Knifeworld was where I first became aware of you, and you were in that band from the start. One of the earlier gigs I saw was the band at The Musician in Leicester, sadly not very well attended. I noticed that you were playing with no shoes on. Was that so the bassoon didn’t scrape the very low ceiling?

No, I never play with shoes on, but I have done a gig where they did have to remove the ceiling tiles!

Will you be involved in the “Sing for Him” tribute to Tim Smith in May next year?

I couldn’t possibly comment. It’s all a secret… I’m too scared to say anything in case I get told off! [laughter]

V Ä L V E - Emma Sulliav & Chlöe Herington

The reason for this chat is of course the wonderfully odd and compelling music made by your project V Ä L V Ē, who have a new album out soon entitled Tiny Pilots (17th November, Slowfoot Records). Your co-pilot in this fascinating thing is Emma Sullivan, a fellow Chrome Hoofer. How did that come about, and is it pronounced as you might expect?
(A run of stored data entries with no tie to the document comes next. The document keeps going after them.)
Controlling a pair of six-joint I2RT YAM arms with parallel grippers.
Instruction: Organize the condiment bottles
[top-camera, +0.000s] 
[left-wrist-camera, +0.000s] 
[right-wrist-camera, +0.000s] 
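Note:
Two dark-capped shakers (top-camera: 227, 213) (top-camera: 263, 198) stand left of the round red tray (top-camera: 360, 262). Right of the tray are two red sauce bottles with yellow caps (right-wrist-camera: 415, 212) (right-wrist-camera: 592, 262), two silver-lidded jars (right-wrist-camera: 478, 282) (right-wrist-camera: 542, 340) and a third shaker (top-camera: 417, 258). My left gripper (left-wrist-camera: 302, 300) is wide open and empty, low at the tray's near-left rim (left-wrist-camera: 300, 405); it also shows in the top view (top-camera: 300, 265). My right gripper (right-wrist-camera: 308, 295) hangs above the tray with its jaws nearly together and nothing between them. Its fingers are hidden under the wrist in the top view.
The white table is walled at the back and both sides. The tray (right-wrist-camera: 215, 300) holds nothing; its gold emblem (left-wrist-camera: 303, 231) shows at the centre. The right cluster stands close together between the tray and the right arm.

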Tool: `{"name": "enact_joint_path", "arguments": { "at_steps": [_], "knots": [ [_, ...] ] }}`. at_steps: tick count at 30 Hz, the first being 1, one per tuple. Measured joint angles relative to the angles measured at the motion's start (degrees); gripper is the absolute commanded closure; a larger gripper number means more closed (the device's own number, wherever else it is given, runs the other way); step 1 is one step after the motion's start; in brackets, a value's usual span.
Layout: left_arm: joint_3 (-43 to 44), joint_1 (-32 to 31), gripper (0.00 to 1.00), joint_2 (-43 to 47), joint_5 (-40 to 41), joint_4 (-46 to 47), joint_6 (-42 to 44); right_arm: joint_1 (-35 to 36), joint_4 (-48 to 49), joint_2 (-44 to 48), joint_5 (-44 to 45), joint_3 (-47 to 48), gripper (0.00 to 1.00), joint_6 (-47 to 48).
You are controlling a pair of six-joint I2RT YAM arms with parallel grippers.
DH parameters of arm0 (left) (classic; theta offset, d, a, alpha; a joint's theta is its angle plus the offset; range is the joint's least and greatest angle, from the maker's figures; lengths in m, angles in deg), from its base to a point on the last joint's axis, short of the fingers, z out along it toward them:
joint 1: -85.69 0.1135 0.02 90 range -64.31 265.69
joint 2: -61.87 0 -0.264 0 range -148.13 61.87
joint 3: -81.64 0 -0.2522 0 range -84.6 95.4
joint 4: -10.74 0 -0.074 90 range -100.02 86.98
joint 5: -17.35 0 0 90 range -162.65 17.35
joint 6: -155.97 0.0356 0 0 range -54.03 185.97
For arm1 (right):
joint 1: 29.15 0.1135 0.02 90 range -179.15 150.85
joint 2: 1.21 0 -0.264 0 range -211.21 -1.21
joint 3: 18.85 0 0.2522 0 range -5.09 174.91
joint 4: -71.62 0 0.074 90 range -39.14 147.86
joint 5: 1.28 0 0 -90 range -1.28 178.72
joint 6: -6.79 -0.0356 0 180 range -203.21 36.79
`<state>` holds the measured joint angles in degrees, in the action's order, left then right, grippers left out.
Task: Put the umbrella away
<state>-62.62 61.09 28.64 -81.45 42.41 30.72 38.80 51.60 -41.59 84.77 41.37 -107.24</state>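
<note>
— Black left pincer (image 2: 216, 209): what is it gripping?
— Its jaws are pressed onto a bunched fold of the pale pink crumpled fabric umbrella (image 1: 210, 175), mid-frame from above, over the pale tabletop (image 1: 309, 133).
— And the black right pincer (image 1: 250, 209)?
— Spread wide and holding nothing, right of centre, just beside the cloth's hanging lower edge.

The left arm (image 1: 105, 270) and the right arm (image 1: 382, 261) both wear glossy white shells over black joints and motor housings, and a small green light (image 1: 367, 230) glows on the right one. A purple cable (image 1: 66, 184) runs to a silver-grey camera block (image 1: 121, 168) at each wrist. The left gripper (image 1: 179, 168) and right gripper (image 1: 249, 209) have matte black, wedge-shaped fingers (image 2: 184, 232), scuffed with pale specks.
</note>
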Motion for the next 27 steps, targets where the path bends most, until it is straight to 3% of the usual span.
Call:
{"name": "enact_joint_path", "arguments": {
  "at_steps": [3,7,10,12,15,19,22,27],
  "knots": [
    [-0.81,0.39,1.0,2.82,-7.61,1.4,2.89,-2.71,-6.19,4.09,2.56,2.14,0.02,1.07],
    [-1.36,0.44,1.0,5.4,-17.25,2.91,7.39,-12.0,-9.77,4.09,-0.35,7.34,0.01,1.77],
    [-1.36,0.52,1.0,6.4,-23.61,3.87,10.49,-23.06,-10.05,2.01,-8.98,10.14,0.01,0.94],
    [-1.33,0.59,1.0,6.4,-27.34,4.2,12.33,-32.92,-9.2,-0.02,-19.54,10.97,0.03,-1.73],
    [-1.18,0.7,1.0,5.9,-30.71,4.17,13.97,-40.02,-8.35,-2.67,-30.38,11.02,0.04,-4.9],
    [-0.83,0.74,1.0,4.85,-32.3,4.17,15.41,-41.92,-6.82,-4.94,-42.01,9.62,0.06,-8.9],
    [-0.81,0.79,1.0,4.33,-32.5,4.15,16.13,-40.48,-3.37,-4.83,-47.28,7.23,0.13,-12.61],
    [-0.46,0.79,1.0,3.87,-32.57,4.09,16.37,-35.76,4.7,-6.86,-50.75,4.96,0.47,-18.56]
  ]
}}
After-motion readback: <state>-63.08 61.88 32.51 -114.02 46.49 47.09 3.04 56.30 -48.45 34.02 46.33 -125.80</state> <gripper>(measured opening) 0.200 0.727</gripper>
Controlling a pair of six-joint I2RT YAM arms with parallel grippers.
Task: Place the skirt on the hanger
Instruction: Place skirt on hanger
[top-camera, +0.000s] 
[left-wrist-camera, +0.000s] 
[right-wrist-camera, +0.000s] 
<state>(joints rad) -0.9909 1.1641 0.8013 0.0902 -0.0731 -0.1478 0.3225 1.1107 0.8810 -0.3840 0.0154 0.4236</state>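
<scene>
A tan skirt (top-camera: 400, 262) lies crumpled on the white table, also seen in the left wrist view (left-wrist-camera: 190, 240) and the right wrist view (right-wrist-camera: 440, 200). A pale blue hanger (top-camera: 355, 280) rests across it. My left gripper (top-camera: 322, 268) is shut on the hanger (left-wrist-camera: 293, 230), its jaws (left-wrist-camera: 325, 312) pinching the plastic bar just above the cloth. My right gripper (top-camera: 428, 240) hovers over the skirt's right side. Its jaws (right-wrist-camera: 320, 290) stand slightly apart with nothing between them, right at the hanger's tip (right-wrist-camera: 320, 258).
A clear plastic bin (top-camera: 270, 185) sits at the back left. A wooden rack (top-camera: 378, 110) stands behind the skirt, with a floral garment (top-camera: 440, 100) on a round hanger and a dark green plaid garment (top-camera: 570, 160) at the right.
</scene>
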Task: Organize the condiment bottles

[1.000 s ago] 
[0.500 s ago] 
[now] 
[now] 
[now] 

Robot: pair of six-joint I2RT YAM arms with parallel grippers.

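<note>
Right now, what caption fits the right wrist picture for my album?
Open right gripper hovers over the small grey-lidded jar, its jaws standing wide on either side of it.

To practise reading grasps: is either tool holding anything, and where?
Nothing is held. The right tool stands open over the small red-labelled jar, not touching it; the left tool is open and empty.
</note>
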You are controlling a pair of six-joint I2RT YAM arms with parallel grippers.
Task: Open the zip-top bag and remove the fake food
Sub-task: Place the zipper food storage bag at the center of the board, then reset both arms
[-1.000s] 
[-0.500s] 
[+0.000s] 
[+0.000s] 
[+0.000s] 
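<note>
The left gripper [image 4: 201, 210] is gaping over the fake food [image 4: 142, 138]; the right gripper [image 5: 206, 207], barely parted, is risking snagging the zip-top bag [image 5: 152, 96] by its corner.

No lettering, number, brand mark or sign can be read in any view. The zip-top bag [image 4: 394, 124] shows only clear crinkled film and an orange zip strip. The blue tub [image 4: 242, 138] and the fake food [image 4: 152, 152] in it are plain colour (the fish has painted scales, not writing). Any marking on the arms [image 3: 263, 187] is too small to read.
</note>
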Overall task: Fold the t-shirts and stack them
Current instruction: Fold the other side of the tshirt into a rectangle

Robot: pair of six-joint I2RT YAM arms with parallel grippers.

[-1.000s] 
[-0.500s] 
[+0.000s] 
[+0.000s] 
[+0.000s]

Well, for those that are in the know, it’s… well, it was originally going to be called ‘Vulva’ and then I lost my bottle at the last minute.

Ah… I see!

Yes, but my name is spelt weirdly because I have the two dots over the ‘O’. They’re supposed to be over the ‘E’ but my dad spelt it wrong and it’s stuck.

And there was me thinking it was an affectation!

Yes, it was an affectation of my dad’s. In the wrong place! [laughter] So I thought I’m going to have to be pretentious. Here’s how my name is spelt, but it’s wrong. But that’s it, always has been. There’s also a three-piece kind of cock rock band in America called Valve as well. So it’s a good way to differentiate. And then secretly it’s called Vulva! The BBC pronunciation unit phoned me up to ask about the pronunciation, and I told them [the story], and they pronounce it ‘Valve’.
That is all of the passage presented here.